Gallaway’s reasoning is this: “We know sports betting grows the market. But at the end of the day, the ’80-20 rule’ still applies. The majority of sports betting revenues are generated by 20 percent of bettors. And the majority of those avid bettors have bookies. (Bookmakers) have apps. They extend credit. They provide incentives too. They make it easy. You have to go in with a situation where you can compete.
“With a high tax rate, you guarantee you won’t be able to compete with the illegal guys. And it’s logical to give the licenses to the guys who are already operating in the state, the guys who are regulated, who have the experience and who know the market.”
Benefits of A Competitive Market
Experts elsewhere in the private sector tend to agree. They include attorney Jeremy Kudon, a partner in the firm of Orrick, Herrington & Sutcliffe, which lobbies on sports betting legislation on behalf of some of the major professional sports leagues and numbers DraftKings, FanDuel and BetMGM among its clients.

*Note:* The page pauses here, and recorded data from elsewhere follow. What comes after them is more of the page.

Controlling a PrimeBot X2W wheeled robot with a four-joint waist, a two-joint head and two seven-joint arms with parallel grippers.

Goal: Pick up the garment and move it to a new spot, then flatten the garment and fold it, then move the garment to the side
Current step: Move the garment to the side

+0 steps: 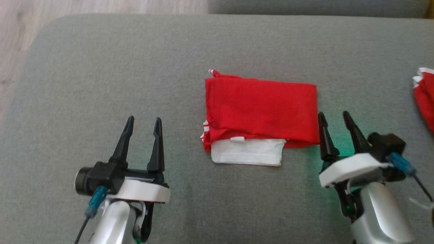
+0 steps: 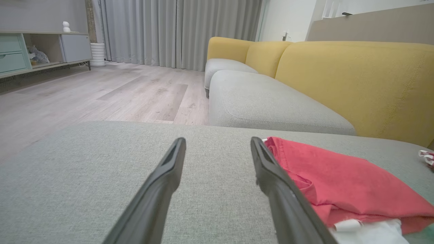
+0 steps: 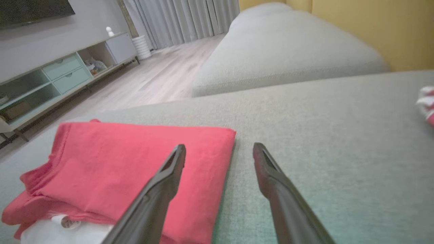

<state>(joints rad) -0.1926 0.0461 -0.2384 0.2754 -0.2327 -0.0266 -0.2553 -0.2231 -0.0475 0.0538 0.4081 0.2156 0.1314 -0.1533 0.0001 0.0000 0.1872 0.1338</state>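
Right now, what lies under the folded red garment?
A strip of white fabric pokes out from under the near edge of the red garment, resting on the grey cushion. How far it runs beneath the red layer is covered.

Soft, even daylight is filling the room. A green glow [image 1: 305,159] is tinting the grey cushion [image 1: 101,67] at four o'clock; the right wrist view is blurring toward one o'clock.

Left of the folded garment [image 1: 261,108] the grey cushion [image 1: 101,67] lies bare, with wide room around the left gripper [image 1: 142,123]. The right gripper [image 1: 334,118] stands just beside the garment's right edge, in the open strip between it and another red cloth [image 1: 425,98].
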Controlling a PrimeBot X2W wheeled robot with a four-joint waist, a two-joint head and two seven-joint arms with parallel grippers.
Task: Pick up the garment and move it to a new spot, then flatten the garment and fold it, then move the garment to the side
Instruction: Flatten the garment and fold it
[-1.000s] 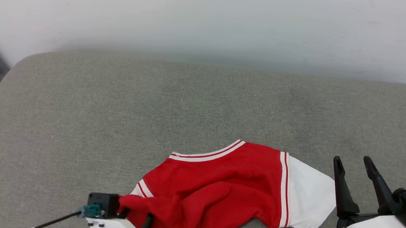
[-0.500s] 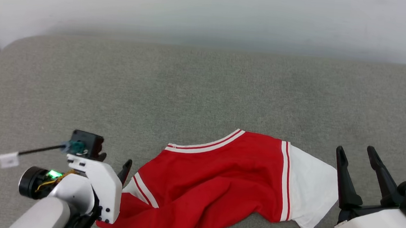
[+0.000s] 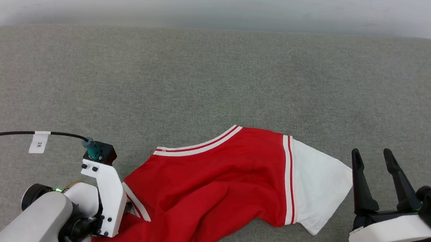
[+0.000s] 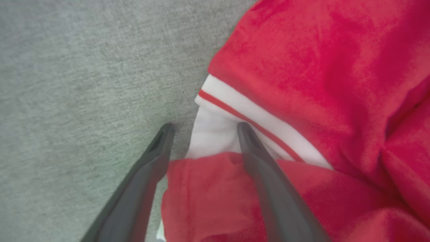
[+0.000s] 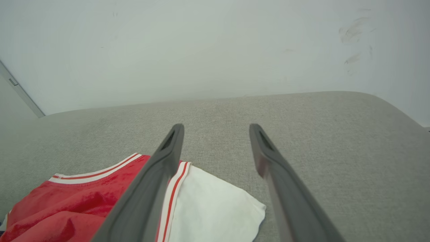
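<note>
The garment [image 3: 214, 182] lies crumpled on the grey cushion: red body, striped trim, one white sleeve [image 3: 317, 190] spread to its right. No print shows. My left arm's white wrist [image 3: 104, 193] tips down over the garment's left end. In the left wrist view, my left gripper [image 4: 205, 127] stands open. One finger is on the bare cushion and the other on the small white sleeve [image 4: 215, 131], beside a red fold [image 4: 208, 195]. My right gripper [image 3: 371, 151] is open and holds nothing, just right of the spread sleeve [image 5: 215, 208]. It also appears in its own wrist view as the right gripper [image 5: 216, 127].
The grey cushion [image 3: 218, 79] stretches far beyond the garment to a white wall [image 3: 225, 2] behind it. A black cable with a white tag [image 3: 39, 141] runs from the left wrist off the left edge. The cushion's rounded right corner [image 5: 386, 107] is in the right wrist view.
The head camera has tipped down, so the whole scene has slid up in the picture. My left arm swung out to the garment's left end and now tips down over it. The right gripper kept its place.
</note>
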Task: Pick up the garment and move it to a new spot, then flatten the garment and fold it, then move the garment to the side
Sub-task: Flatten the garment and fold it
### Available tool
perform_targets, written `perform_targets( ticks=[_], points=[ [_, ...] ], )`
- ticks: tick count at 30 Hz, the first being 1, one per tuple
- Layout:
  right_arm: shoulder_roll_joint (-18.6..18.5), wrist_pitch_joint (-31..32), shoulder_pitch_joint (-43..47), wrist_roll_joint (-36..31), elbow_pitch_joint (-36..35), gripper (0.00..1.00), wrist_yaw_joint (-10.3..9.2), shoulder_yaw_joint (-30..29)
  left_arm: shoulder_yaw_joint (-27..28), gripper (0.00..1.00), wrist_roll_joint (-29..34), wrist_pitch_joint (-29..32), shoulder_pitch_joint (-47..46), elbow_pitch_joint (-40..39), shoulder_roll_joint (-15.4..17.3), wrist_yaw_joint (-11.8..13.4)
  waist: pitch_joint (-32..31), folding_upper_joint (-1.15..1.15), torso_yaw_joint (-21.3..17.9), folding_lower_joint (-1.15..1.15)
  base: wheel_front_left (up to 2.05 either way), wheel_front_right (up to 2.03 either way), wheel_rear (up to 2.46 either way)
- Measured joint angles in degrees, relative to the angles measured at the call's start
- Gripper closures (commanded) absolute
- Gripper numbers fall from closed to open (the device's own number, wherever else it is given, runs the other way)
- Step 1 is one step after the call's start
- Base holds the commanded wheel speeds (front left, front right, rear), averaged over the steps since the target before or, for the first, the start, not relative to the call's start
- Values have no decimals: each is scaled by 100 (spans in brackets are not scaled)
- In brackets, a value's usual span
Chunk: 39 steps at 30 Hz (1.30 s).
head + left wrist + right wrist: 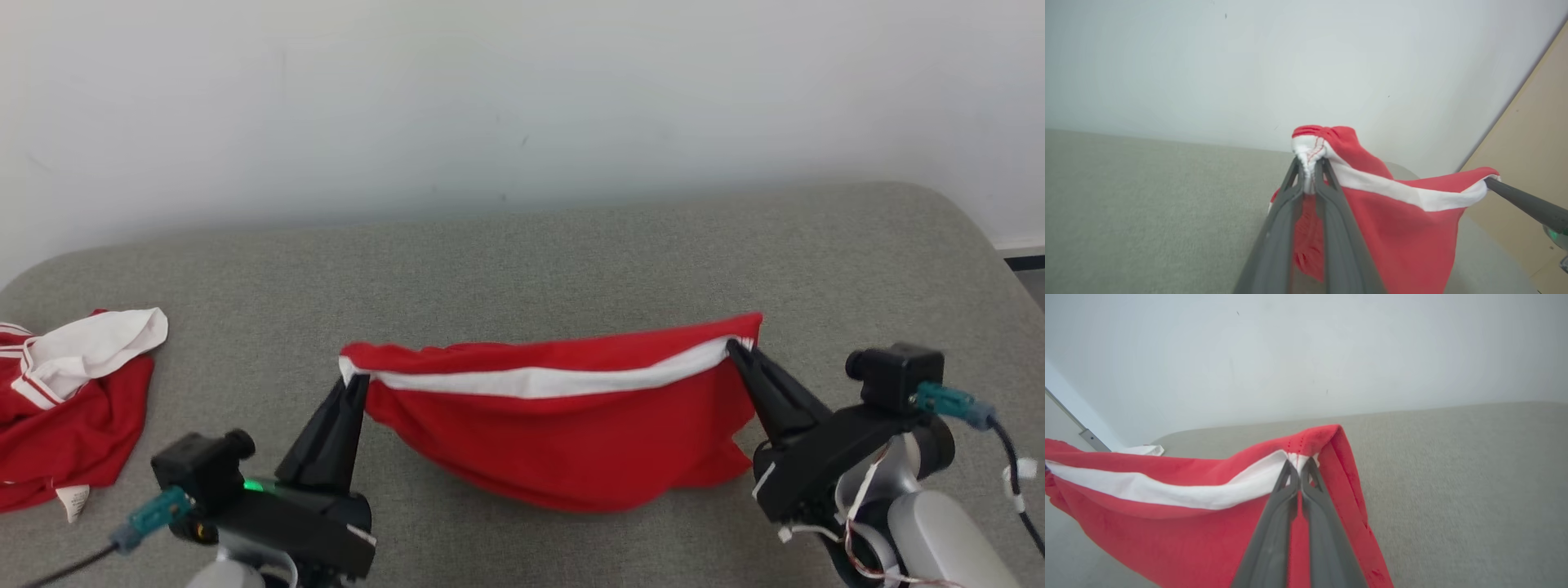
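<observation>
A red garment (563, 425) with a white band along its top edge hangs stretched between my two grippers above the grey padded table (522, 261). My left gripper (353, 380) is shut on its left corner, which bunches at the fingertips in the left wrist view (1309, 163). My right gripper (732, 347) is shut on the right corner, where the white band meets the red hem (1299, 462). The cloth sags in the middle and its lower edge touches the table.
A second red and white garment (69, 400) lies crumpled at the table's left edge. A pale wall (522, 98) rises right behind the table. The table's right corner curves off near a dark strip of floor (1024, 263).
</observation>
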Motion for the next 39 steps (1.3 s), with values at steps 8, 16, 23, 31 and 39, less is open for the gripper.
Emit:
perform_targets(
  ticks=[8, 16, 23, 31, 39],
  points=[
    [-149, 404, -964, 253, -953, 100, 0, -190, 359, 100, -786, 694, -1077, -821, 209, -194, -25, 0, -126, 0, 0, 0, 0],
    [-468, 577, -2003, 24, -1325, 100, 0, -377, 673, 100, -1391, 1220, -1917, -1080, 160, -90, 84, 0, -189, 0, 0, 0, 0],
    [-569, 534, -2674, -252, -1494, 100, 0, -555, 794, 100, -1512, 1429, -2387, -1128, 155, 42, 264, 0, -251, 0, 0, 0, 0],
    [-654, 673, -3062, -324, -1011, 100, 0, -301, 842, 100, -1527, 1434, -2934, -872, 26, 109, 665, 0, -342, 0, 0, 0, 0],
    [-601, 352, -4052, -343, -366, 100, 0, -112, 979, 100, -1378, 1352, -3831, -519, 5, 168, 1361, 0, -421, 1, 0, 0, 0]
  ],
)
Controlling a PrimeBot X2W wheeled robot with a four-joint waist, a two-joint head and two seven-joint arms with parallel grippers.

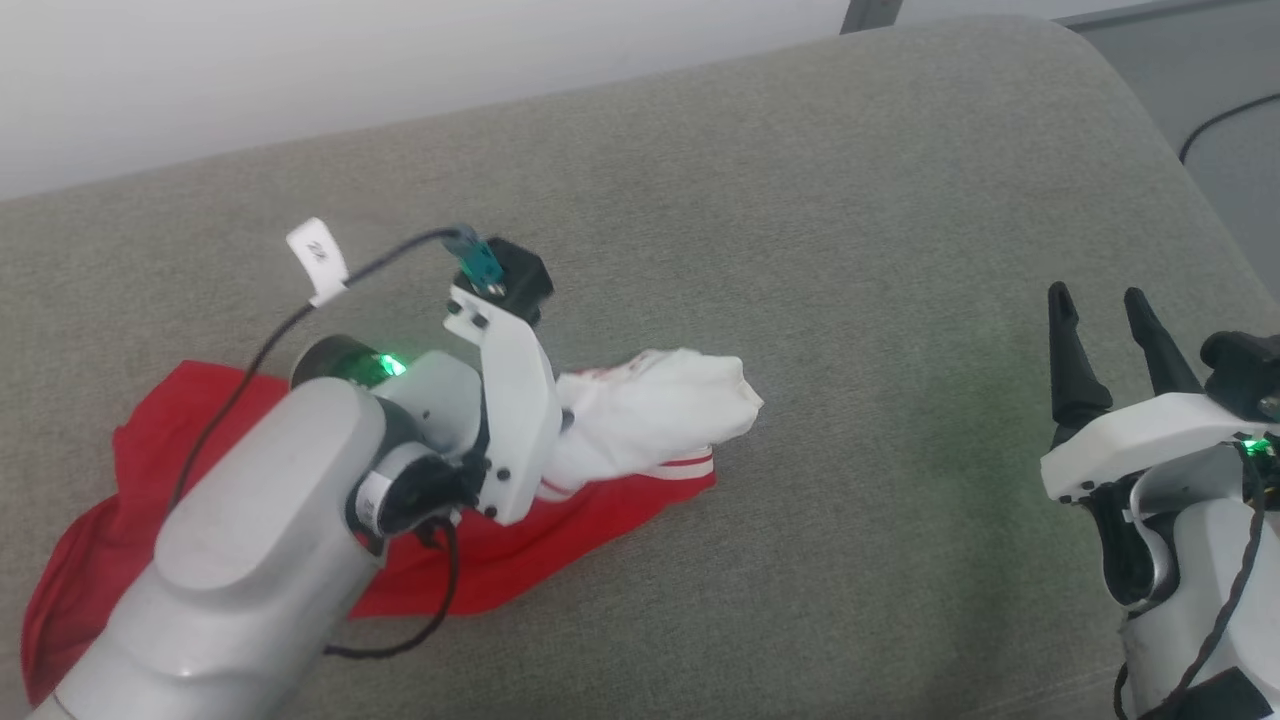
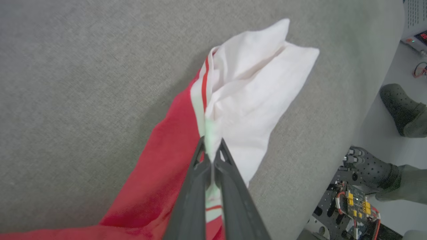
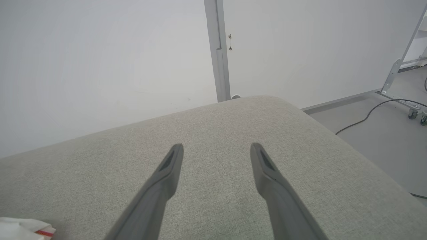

“I don’t see how a single operator can ever get there,” he told news site SportsHandle.com. “You won’t have anywhere near the advertisements. You’re going to have a company that’s basically giving the state 51 cents of every dollar on top of all the other spending. It’s just not going to have a competitive product.”
PlayNY, a New York-facing news site based in Las Vegas, estimates the state’s online revenue potential at $800 million to $1 billion a year, and asserts that Cuomo’s single-vendor model would cut that by half.
Addabbo and Pretlow have jointly introduced legislation that would open the market to up to 14 licenses with two skins per license. It would cut in pro sports venues, racetracks and OTBs for a share of the wealth.
“We have an opportunity here, and I don’t want to miss the opportunity, not only with the revenue, but I don’t want to miss the opportunity with jobs,” Addabbo told SportsHandle.
Under his bill, mobile operators would pay a one-time $12 million fee and be taxed at 12 percent of revenue. Official league data would be required for settling in-play bets, for which the books would pay a royalty of 0.2 percent of handle.
His projection for the state’s take, based on “conservative market estimates,” as the bill states it, is $79 million.
Of course, that’s way below what Cuomo is looking for. No fan of online betting to begin with, the governor stated at a recent press briefing on the pandemic: “We want to do sports betting the way the state runs the lottery, where the state gets the revenues. Many states have done sports betting, but they basically allow casinos to run their own gambling operations. That makes a lot of money for casinos, but it makes minimal money for the state, and I’m not here to make casinos a lot of money. I’m here to raise funds for the state.”
Can They Meet in the Middle?
In research provided to GGB News, Truist Securities analyst Barry Jonas suggests the gulf separating the two sides will be hard to overcome.
“New York will continue to leave money on the table to the joy of its neighboring states (New Jersey and Pennsylvania) until it can find resolution, which does not seem likely in the immediate future,” he said.
Gallaway, though, believes there’s too much at stake for the two sides not to find a happy place somewhere in the middle where they can meet.
“It will happen. Look at how New Jersey has performed, and look at how many of those customers are crossing the bridges. Look at the heat map, it’s amazing. It’s a huge opportunity, and I hope they do it right.”